Desperately Seeking Dopamine
It was many, many years before I learned one of the reasons, if not the key reason behind my drivenness, ADHD (for those unfamiliar with those 4 letters, they are shorthand for Attention Deficit Hyperactivity Disorder.) It's actually pretty ironic, but my own diagnosis of ADHD came many years after two of my children (from different fathers) were diagnosed (can you spell common denominator?) And years after I wrote my masters thesis on whether ADHD persisted into adulthood (which was not understood in the field of psychiatry at the time). And years after I began questioning whether it might apply to me too. But I didn't fit the typical ADHD profile, so I brushed those nagging questions away. I simply didn't give them enough attention. Until I became a first-time entrepreneur, working from home and suddenly deprived of all the rules, routines, structure, social interaction and accountability that had been provided for me for all of my working life. Then, there was nowhere to hide. I was struggling big time and I finally sought an answer to my long-held question, could I be ADHD?
Now that several years have passed and yes I passed the ADHD test with flying colors (gotta love those flying colors!) I was told that I am a classic case of a highly intelligent person who also happens to have ADHD. So what does that mean? Well, essentially, I have a need for speed. I have a need for stimulation. I have a need to be in momentum, to pursue goals like a beaver building a dam. To avoid boredom at all costs because it feels like a life-threatening condition, and when I allow myself to be bored, I either sink into a state of depression or I act out just to shake things up. As I have gotten older, I am more likely to sink than a shake. I need to exercise every day, rain or shine, sick or well. Because if I don't, I feel sluggish and foggy and unmotivated. Exercise literally wakes up my brain.
Being ADHD ( I prefer that to "having" ADHD, which makes it sound more like a disease....) means that on a purely biological level, my brain doesn't make as much dopamine as a neurotypical ( I prefer that to "normal") person's, so I am always in need of something, anything at times, that will give me a shot of it. Dopamine is the neurotransmitter ( brain chemical) that is largely responsible for pleasure, reward, motivation and also contributes to memory. So, in the case of a person who is ADHD (Moi), the fact that I am generally a quart low of the stuff means I have a more difficult time getting and staying motivated, feeling rewarded by my achievements and learning from experience.
Some people with ADHD become chronic underachievers because of this dopamine deficiency, others become Olympic athletes ( hello, Michael Phelps.) The trick is finding something that attracts, engages and excites you enough to get that dopamine engine fired up. And then you keep doing that, somewhat obsessively. If it happens to be something society applauds such as entertainment ( Justin Timberlake and Will Smith both credit their ADHD for much of their success) then you win the ADHD lottery. But you are just as likely to get hooked on writing fan fiction that no one ever sees (indulging in anything that feels like play to us creates a massive dopamine delivery system) and be living in your mom's basement at the age of 40. Sorry. Luckily for me, I feel in love with learning (especially about my favorite subject, human nature) and with helping people. And those interests, while they have diversified and evolved over time, have continued to fascinate me for decades.

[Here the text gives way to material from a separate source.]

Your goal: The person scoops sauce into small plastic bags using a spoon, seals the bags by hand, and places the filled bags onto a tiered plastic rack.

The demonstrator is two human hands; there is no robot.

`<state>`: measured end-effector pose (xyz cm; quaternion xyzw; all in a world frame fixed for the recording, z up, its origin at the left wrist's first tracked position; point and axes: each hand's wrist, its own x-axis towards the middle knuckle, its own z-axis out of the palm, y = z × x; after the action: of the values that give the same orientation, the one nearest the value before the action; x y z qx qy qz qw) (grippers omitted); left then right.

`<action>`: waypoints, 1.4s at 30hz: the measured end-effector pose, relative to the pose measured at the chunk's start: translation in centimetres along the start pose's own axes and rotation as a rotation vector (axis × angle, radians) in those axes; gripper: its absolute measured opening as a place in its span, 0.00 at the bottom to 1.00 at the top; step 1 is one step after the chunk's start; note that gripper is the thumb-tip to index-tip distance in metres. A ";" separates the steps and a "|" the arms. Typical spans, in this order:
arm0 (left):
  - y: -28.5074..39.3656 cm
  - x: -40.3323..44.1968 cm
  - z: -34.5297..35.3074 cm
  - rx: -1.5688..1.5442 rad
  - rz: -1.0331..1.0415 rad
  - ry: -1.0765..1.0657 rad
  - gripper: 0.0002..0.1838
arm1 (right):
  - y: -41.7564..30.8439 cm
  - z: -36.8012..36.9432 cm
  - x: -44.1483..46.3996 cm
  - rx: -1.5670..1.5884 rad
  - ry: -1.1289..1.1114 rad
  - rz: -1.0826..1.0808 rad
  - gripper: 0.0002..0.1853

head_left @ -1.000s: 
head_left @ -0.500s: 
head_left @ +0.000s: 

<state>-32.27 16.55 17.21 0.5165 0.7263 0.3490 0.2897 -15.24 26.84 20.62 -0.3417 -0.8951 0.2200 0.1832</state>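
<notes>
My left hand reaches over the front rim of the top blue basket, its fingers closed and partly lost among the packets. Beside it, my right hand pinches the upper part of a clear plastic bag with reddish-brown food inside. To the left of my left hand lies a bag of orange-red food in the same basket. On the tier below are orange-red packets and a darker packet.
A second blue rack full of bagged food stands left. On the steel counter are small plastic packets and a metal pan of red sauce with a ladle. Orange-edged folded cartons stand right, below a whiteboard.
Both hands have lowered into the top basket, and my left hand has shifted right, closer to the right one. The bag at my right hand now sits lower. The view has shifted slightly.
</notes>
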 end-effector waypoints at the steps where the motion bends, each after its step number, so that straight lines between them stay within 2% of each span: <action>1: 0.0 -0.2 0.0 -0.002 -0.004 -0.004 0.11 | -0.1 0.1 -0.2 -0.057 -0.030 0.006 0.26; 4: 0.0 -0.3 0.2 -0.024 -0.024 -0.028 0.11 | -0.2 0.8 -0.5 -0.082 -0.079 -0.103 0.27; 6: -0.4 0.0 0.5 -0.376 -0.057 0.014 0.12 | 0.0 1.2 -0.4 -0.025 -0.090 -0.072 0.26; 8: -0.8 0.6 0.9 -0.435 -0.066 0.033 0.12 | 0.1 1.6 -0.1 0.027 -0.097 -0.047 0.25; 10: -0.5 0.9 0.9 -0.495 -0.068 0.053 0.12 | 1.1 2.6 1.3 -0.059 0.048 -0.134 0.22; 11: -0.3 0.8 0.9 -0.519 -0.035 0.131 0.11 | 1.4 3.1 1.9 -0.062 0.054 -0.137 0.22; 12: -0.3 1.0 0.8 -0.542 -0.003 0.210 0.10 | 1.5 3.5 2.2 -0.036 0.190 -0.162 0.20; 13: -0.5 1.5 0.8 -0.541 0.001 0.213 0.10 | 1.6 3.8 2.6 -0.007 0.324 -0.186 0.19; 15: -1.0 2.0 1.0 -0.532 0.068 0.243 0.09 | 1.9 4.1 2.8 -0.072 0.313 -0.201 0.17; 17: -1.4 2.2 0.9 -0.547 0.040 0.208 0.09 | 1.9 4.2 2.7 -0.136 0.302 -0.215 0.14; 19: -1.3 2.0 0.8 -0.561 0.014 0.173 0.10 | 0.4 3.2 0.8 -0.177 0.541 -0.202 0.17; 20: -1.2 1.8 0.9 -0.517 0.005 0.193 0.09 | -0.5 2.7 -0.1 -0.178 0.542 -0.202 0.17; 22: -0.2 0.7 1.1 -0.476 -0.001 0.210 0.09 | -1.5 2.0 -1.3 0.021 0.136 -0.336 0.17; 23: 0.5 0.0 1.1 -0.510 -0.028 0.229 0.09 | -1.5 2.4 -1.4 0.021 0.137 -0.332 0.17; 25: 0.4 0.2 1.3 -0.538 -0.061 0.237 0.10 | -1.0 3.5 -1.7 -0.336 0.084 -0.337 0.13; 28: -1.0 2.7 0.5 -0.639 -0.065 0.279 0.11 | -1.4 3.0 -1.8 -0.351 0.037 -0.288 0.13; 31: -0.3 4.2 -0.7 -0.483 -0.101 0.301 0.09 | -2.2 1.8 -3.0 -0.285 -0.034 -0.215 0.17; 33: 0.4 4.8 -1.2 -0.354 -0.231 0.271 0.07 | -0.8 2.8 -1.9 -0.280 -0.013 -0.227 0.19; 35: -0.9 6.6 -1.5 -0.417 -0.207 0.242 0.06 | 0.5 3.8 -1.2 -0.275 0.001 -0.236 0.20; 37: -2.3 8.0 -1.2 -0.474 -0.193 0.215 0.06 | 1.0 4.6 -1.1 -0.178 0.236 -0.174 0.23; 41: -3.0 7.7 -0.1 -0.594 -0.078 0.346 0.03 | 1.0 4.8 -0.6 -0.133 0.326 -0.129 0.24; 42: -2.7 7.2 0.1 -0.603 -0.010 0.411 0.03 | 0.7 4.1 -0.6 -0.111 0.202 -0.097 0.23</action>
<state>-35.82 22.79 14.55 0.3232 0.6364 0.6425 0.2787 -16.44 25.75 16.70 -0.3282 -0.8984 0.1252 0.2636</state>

So how exactly does my dopamine deficiency create drive? Well, I'm glad you asked! I'm no scientist, but apparently how it works is that something that is stimulating ( aka exciting, curiosity evoking, risky, surprising, provocative) wakes my brain up and makes it take notice. If I don't have a steady supply of things that stimulate my brain, I have what I call Sleepy Brain. My brain just feels kinda flat, like an open can of soda left out over night. But when something exciting comes along (and let me be clear, I'm referring to what happens to be exciting to ME and this differs from person to person) my Sleepy Brain wakes up and the dopamine kicks in and both me and my brain are SUPER HAPPY about it. I'm sure you can relate.